As a 20th Century Scot, arriving in Australia as a migrant teenager when assimilation was the base criteria for migrants and common sense was pretty common, I was proud to be called an OzScot alongside Colin Lillie, Jimmy Barnes, Alistair Pope, Ian Frazer, and Colin Hay.
After completing professional training, national service, building a company from scratch, exporting to 47 countries, winning 10 awards, and having a great extended family of Aussie-born kids and grandkids, it absolutely gives me the screaming irrits to hear the ill-founded ‘Welcome to Country’ message.
It is one of the six good reasons not to fly Qantas. Landing in any Australian airport with Singapore Air, you were mercifully spared.
Consulting for DAA (Dept of Aboriginal Affairs) re-badged as ATSIC (Aboriginal and Torres Strait Islander Commission), over a 20-year period this OzScot created more prosperity, jobs and training than most. Check for yourself in the Spectator Australia August 16 2023 article And the 2023 Voice Award goes to…the Scots.
So… Queensland Human Rights Commission, please accept this statement as a complaint if you wish, and come and arrest me for the following misdemeanours:
- When listening to this Welcome to Country message on domestic flight arrivals, I loudly object. I still retain platinum and gold memberships because most flight crews agree with me. You HRC people should get out more often!

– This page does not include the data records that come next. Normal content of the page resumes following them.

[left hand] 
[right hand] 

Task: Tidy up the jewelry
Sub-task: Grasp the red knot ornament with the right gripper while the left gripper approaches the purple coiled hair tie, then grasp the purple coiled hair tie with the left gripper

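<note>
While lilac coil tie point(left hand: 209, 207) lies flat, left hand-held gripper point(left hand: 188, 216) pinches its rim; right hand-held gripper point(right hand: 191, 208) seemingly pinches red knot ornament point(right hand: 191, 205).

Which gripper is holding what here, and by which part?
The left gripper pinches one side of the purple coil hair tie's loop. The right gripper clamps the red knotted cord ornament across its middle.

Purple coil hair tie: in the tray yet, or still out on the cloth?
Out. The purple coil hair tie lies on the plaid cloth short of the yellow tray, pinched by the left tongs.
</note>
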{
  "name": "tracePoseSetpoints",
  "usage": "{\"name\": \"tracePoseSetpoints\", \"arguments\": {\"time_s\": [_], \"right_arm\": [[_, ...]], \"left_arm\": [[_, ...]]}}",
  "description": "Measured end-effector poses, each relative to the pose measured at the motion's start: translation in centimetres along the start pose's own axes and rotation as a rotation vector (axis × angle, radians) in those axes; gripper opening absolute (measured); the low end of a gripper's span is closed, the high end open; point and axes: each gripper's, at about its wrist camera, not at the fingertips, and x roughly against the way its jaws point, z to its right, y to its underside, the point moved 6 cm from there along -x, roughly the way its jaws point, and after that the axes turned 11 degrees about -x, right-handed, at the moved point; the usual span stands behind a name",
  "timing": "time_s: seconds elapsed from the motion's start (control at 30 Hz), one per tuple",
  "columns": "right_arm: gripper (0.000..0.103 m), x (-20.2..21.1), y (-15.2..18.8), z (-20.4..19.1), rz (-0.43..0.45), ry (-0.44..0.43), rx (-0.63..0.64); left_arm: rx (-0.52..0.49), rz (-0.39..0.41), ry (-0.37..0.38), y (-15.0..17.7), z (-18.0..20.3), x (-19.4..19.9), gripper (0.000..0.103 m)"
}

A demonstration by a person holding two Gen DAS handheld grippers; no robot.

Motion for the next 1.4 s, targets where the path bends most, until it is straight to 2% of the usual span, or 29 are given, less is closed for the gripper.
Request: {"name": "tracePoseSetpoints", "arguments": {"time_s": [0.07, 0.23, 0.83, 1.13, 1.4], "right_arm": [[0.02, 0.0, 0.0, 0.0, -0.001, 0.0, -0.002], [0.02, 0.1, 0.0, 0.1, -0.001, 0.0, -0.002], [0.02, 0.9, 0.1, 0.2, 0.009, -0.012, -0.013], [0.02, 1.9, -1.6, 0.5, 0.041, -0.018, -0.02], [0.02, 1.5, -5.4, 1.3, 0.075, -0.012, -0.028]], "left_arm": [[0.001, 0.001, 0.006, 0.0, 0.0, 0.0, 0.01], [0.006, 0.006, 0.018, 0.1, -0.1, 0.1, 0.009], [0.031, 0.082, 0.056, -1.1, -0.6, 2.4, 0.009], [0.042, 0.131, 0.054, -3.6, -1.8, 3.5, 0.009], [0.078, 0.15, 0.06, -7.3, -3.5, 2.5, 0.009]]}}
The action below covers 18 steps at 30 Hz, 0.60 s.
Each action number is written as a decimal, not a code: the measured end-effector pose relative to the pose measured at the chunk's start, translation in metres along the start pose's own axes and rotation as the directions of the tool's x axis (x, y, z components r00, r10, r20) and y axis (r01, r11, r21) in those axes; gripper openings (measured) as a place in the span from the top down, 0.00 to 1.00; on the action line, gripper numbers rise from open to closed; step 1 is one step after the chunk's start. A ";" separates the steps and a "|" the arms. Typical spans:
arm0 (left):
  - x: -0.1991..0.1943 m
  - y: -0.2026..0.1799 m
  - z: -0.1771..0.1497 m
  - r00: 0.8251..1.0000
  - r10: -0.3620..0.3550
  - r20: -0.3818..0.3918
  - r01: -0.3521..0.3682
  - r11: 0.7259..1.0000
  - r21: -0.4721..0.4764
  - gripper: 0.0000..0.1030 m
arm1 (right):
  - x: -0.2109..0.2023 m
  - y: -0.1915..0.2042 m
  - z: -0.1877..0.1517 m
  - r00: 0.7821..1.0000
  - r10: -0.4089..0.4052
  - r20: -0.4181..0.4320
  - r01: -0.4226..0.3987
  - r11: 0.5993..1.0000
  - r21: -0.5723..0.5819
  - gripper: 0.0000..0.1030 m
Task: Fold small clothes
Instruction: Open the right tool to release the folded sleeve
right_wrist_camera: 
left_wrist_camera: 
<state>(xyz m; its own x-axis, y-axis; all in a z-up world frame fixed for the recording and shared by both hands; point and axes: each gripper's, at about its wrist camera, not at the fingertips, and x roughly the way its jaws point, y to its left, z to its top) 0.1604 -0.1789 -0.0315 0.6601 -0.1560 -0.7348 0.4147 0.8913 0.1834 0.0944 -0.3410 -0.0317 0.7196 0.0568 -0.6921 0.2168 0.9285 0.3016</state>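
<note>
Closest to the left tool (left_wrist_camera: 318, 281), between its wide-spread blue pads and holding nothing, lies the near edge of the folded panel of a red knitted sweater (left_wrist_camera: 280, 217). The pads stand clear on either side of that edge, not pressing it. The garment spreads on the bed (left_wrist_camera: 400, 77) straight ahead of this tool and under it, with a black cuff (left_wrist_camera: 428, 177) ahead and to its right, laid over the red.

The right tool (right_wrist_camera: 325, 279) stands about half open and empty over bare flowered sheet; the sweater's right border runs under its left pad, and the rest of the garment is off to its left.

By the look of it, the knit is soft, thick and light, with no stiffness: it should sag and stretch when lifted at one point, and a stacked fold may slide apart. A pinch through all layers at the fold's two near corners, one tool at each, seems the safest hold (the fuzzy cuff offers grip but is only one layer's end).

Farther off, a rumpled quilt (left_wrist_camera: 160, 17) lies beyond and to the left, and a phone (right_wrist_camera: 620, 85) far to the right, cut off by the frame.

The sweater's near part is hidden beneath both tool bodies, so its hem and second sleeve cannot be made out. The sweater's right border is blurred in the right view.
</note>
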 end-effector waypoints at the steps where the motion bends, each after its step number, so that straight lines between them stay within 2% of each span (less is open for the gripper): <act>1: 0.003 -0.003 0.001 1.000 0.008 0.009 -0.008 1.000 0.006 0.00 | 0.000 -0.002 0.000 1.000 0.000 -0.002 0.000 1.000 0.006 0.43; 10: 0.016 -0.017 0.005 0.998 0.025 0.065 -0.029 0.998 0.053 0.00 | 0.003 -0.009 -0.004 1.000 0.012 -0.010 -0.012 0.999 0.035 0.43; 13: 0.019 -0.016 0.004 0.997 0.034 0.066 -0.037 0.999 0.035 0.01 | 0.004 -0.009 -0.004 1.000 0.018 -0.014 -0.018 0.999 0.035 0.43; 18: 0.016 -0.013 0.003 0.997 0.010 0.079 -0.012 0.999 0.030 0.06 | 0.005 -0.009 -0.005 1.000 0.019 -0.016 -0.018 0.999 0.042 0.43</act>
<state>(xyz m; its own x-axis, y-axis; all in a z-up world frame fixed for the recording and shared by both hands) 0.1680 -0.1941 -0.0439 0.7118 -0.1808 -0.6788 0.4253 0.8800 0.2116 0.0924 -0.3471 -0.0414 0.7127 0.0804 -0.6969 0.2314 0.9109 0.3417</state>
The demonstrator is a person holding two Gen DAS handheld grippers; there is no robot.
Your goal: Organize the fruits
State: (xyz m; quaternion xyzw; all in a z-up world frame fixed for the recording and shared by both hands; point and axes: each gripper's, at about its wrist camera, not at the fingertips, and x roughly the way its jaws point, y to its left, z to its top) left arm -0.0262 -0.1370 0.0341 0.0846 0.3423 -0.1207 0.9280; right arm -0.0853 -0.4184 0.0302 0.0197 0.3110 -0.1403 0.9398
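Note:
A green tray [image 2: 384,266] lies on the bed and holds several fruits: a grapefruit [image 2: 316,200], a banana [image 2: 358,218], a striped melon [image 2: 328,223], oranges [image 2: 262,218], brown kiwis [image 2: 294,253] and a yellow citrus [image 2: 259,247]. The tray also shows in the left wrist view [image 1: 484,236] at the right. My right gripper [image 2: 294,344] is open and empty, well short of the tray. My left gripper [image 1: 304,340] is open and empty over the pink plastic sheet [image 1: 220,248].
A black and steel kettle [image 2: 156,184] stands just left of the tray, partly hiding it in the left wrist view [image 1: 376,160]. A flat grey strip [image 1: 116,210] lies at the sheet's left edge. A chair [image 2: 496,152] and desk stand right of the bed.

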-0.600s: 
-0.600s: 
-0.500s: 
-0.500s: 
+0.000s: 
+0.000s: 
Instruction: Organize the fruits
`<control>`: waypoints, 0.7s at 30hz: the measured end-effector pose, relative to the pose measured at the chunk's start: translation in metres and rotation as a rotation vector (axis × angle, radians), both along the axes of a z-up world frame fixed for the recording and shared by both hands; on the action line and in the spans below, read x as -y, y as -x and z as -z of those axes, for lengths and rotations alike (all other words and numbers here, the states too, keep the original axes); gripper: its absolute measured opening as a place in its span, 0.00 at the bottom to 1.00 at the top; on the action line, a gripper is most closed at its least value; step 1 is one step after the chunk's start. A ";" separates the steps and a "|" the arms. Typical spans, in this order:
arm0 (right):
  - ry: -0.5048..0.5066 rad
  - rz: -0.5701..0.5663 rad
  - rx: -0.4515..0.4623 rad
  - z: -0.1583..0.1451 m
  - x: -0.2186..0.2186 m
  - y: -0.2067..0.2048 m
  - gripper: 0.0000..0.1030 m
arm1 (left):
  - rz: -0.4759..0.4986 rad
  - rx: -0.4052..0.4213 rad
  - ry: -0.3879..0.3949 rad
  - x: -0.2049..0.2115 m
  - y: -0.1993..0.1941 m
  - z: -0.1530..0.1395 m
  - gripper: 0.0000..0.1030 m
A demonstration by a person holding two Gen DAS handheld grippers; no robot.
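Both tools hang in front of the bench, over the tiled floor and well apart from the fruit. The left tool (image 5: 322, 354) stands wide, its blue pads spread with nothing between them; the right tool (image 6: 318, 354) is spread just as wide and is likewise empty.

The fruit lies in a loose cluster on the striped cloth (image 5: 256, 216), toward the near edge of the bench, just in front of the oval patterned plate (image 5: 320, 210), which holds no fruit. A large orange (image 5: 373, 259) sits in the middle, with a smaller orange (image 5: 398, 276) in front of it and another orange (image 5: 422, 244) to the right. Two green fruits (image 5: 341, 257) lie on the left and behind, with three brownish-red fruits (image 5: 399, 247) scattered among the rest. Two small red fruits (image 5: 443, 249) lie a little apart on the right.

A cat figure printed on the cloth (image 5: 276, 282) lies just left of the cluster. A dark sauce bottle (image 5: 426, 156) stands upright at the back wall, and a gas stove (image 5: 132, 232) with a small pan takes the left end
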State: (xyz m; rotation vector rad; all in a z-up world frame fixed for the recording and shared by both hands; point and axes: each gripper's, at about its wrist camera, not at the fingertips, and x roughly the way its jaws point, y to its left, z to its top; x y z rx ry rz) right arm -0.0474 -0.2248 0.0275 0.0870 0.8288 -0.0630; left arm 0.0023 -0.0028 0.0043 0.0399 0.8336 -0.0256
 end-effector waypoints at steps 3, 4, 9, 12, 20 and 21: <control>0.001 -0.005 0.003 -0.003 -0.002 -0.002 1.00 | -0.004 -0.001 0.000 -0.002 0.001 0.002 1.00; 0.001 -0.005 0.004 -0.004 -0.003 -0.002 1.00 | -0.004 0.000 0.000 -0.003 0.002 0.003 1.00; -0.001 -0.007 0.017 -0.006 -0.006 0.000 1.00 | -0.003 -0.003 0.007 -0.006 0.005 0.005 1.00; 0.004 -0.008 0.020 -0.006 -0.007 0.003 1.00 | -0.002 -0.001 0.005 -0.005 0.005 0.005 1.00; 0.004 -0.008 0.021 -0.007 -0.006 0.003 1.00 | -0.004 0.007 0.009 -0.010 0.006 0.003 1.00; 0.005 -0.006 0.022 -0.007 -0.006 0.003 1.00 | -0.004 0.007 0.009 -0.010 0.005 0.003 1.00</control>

- When addressing a business forum in Benowa last year, I gave my version of Welcome to Country, thanking the previous owner of that block of land, the Commonwealth Bank of Australia, thanking past elders of the early Christian churches that helped develop communities and educate Indigenous and regional children more than a century ago.
- As a seasoned discriminator, I continue to discriminate against four out of five job applicants. In the early days of starting my business, it was against tall people, union members, Catholics, obnoxious Poms, and potential misfits. Don’t even start me on Collingwood supporters!
On this list were the Dutch and Kiwis until I discovered that Dutch people made the Scots look generous. Compared to the Kiwis, the Scots are real philanthropic legends, so the Dutch and Kiwis were taken off the list, and indeed populate my new list of friends.
But now that I am older, wiser, and more mature and knowing that tall people, even pommie or Catholic ones, no matter how affluent they become, they will never fit in an aircraft flatbed seat. Poor souls!
I now just discriminate against Green voters because they are openly anti-Australian, and seem to have miserable scowls representing them and would never fit in with the happy bunch in my office. Yes, it is still about assimilation, whether allowing people into a big country or into a small company.
Every small business, every farmer, every fisherman will discriminate against four out of five job applicants. Yes 80 per cent could claim they are being discriminated against, even for bad breath and could easily take their offence to HRC offices in our nanny states.
Now the Queensland Human Rights Commission is chasing Dave Pellowe, on behalf of a complainant about a Welcome to Country message at a church event. In my extensive travel and as a church goer, I have never heard, nor do I ever want to hear, a Welcome to Country message in any church service or event. This would absolutely be the same case with Muslim, Jewish, Hindu, or other religious events.
I learnt in my seven years at sea on beautiful passenger-cargo ships, that there was always 2-3 per cent of the passengers very unhappy about the ship, the music, the food, the carpet colour, or anything. Malcontents are always there, but do we need to fund a government department to cater for their perspective?
I need every Australian to email the local, state, and federal politicians to stop wasting our money with this unnecessary grievance industry.